19 thoughts on “The Neuroscience of Changing Toxic Thinking Patterns (1 of 2)

  • August 9, 2011 at 6:33 am

    Amazingly useful information. I am in love with your brain!

    • August 9, 2011 at 7:28 am

      Thank you for the positive feedback, Samuel, I love the humor in this comment, and so appreciate you and your support!

  • August 9, 2011 at 12:37 pm

    Will be using this with my clients next Sat. in Anger Management. I like to use Heartmath as a tool to demonstrate that inner awareness that is so necessary. I also teach a bit about Paul Ekman’s work on our response to facial expressions. Mike

    • August 9, 2011 at 4:16 pm

      Thanks for the support, Mike. I appreciate HeartMath’s tools and will check into Ekman’s work on facial expressions, a fascinating area, as the subconscious picks up these “cues” much faster than the conscious mind. So appreciate your comment. Thanks again!

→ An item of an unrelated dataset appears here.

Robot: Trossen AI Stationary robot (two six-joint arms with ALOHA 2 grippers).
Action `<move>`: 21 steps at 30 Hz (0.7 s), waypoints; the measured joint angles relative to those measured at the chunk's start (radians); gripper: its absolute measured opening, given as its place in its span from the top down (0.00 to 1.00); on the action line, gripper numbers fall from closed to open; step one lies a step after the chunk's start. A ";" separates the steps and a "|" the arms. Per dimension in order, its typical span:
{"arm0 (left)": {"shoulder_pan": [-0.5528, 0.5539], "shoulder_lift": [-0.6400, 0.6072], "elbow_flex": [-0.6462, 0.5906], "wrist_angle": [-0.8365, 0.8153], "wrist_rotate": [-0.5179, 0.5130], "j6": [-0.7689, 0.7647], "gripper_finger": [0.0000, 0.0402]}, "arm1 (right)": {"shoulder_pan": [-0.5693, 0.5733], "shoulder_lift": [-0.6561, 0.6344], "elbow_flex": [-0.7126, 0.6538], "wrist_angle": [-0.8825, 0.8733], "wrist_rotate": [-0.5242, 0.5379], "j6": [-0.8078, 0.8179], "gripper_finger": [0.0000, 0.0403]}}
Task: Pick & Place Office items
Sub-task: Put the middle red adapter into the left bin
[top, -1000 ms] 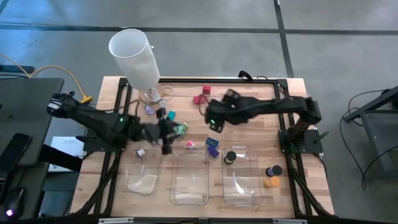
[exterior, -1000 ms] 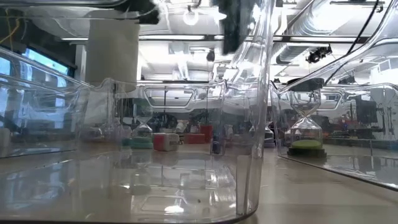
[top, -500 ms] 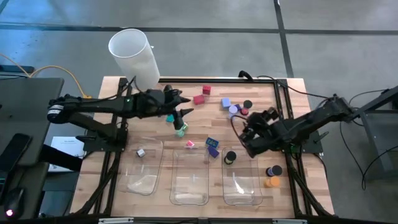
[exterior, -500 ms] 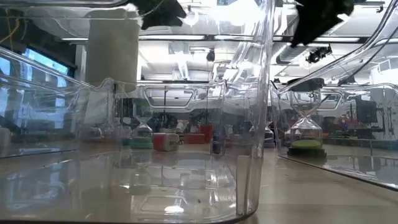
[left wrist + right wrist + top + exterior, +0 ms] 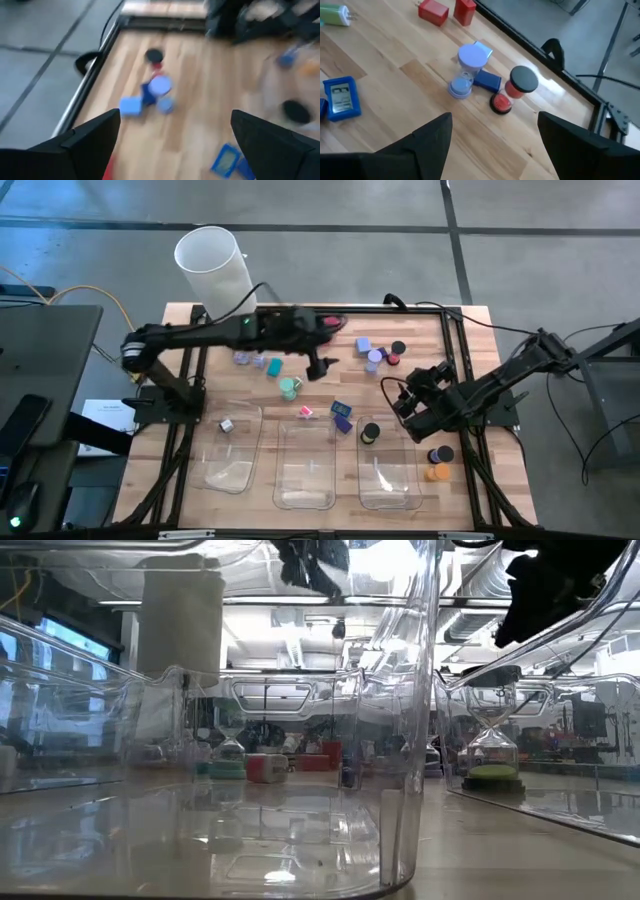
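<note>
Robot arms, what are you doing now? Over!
Left gripper open, empty, above the far table. Right gripper open, empty, near the right tray. Office items scattered loose. Nothing blocking.

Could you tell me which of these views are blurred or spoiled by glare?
Left wrist view: motion-blurred, the blue pieces smeared. Right wrist view: sharp, the black-capped red timer crisp. Low view: glare and reflections through the clear tray wall. High view: clear overall.
</note>
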 joint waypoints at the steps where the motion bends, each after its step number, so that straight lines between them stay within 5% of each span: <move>1: 0.016 0.030 0.046 -0.061 -0.001 0.028 0.07 | 0.002 0.000 -0.001 0.000 -0.001 0.000 0.30; 5: 0.106 0.134 0.175 -0.241 0.058 0.115 0.07 | 0.021 0.000 -0.001 0.003 0.005 0.000 0.30; 11: 0.248 0.257 0.191 -0.305 0.227 0.224 0.07 | 0.037 0.000 -0.001 0.017 0.014 0.000 0.30; 21: 0.312 0.403 0.191 -0.324 0.151 0.251 0.07 | 0.056 0.000 -0.001 0.026 0.038 -0.008 0.30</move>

  • August 9, 2011 at 6:14 pm

    This is wonderful, very useful for me right now. Thank you. I think I will share this with my therapist (though I’m sure he already knows all this, hah, but I think I will share what I’ve taken from it).

    • August 9, 2011 at 9:13 pm

      Nice to hear from you, AJ, thanks for stopping by to comment. I’m glad you’re open to share with your therapist, and I’d be interested to hear what you’ve taken from it as well. If you wish to share, email me at [email protected]. In any case, thanks again. I appreciate you.

  • August 17, 2011 at 12:59 pm

    A lot of good info here, mixed with some ideas that I question. This is my field of expertise. “Toxic” thinking does not stimulate the reward system, just the amygdala/fear/fight mechanisms of the limbic brain. Most thoughts barely have an effect on nonconscious operations in the brain. Repetitious thoughts slowly influence the many behavioral decisions of the nonconscious brain, which is why we have to practice, many times over, learning positive solutions for problems we face. The brain is firing away all the time, and conscious thoughts are just one of the minor parts of the dozens of communication processes that take place. Strong negative words and inner speech will stimulate neural defensive reactions, so overall, her advice is sound and well taken.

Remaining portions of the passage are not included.